Exercise details. Copy exactly the run of lines that begins at the line with "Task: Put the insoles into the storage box" and ends at the final line of the entries.

Material to process.

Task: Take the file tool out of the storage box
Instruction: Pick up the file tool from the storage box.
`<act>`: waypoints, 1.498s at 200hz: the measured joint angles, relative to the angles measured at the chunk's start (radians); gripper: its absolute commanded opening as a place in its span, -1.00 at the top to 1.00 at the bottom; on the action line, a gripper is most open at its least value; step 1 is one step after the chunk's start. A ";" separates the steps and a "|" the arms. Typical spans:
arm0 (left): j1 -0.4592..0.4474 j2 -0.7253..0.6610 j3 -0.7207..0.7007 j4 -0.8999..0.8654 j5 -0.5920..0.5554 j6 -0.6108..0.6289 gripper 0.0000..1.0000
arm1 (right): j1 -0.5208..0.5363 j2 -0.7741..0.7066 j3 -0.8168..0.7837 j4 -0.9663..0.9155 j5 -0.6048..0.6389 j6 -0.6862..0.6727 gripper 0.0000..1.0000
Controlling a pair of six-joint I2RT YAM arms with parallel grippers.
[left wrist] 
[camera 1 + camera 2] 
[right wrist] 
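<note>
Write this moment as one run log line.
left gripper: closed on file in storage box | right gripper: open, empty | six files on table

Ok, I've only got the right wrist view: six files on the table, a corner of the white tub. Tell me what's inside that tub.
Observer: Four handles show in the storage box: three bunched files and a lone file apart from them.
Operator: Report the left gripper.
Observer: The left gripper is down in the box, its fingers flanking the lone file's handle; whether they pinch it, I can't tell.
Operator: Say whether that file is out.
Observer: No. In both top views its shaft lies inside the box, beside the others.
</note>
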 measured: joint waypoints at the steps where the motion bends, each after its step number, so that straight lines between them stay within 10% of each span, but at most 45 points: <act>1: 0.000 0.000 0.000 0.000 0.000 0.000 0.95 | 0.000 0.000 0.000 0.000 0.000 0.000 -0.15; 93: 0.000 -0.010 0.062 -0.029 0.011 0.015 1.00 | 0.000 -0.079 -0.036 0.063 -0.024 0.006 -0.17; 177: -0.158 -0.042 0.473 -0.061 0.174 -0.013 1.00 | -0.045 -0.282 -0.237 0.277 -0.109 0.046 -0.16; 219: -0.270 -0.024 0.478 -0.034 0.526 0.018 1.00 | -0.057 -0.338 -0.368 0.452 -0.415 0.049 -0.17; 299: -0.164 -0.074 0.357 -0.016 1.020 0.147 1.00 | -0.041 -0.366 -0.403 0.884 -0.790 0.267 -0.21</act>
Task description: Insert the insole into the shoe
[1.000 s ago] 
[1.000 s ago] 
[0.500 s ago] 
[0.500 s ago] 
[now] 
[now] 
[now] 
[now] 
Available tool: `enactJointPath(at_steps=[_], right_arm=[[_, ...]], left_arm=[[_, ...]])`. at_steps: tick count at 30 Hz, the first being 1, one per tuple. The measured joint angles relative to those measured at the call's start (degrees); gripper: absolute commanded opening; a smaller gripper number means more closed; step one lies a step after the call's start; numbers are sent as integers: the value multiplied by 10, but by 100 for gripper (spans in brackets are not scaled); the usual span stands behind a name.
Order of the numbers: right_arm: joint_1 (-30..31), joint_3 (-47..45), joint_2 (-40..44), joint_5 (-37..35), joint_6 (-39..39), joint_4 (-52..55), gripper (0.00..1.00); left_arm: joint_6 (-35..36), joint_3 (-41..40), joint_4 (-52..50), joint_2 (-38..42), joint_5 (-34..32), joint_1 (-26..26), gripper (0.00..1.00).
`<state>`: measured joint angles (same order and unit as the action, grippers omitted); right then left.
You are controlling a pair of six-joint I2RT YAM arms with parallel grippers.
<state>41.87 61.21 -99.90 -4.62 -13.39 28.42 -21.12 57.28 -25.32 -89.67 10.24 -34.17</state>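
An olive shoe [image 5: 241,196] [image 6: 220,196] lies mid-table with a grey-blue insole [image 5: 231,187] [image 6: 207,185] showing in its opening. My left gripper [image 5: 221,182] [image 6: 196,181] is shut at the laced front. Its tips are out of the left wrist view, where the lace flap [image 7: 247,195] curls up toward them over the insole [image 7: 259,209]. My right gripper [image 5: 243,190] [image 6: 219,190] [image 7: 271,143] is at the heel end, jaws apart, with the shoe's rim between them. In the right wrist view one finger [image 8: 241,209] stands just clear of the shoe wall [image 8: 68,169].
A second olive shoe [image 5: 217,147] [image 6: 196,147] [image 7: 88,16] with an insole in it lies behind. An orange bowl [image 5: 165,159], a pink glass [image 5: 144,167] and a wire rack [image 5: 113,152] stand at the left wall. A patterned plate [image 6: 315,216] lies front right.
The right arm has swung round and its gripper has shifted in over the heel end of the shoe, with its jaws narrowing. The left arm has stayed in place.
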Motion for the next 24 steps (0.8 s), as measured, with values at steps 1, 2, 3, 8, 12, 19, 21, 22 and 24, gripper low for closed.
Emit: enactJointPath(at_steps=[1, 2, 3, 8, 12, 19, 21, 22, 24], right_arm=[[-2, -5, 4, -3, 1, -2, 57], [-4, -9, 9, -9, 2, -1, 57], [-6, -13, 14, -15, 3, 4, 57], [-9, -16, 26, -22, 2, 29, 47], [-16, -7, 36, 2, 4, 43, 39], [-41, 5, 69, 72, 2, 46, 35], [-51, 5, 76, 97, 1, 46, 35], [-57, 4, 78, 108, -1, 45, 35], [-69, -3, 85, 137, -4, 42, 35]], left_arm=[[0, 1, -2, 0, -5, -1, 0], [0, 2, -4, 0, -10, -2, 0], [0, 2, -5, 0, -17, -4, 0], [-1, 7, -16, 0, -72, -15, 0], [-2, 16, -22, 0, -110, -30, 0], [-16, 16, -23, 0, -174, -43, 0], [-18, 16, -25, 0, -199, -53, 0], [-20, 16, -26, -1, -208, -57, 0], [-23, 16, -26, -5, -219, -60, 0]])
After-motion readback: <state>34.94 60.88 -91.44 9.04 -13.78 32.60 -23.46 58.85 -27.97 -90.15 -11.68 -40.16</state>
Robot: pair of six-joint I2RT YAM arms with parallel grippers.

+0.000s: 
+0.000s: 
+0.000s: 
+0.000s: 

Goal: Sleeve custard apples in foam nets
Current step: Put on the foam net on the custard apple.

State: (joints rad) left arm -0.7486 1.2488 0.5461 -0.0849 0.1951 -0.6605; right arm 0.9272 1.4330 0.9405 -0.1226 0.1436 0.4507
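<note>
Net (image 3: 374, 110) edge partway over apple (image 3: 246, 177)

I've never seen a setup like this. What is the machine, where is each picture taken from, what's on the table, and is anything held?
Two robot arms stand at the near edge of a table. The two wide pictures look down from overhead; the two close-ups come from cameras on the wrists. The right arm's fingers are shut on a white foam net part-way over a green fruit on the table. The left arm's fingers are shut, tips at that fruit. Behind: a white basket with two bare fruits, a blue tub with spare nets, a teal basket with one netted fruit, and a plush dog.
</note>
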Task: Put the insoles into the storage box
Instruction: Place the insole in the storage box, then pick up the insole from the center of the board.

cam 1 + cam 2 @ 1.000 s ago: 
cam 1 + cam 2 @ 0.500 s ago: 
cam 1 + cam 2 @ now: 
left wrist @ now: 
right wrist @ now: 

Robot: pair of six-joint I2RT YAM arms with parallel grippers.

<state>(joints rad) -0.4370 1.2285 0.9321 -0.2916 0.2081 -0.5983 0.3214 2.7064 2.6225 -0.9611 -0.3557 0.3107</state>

Result below.
Task: Put the insoles into the storage box
Instruction: Place the insole in the storage box, then pick up the insole from the center of the board.

cam 1 + cam 2 @ 1.000 s ago: 
cam 1 + cam 2 @ 0.500 s ago: 
cam 1 + cam 2 @ now: 
left wrist @ now: 
right wrist @ now: 

Robot: pair of six-joint I2RT YAM arms with parallel grippers.

<state>(joints rad) -0.4370 1.2285 0.9321 -0.2916 0.2081 -0.5983 0.3214 2.7064 2.6225 -0.9611 -0.3557 0.3107</state>

This answer leaves nothing further to address.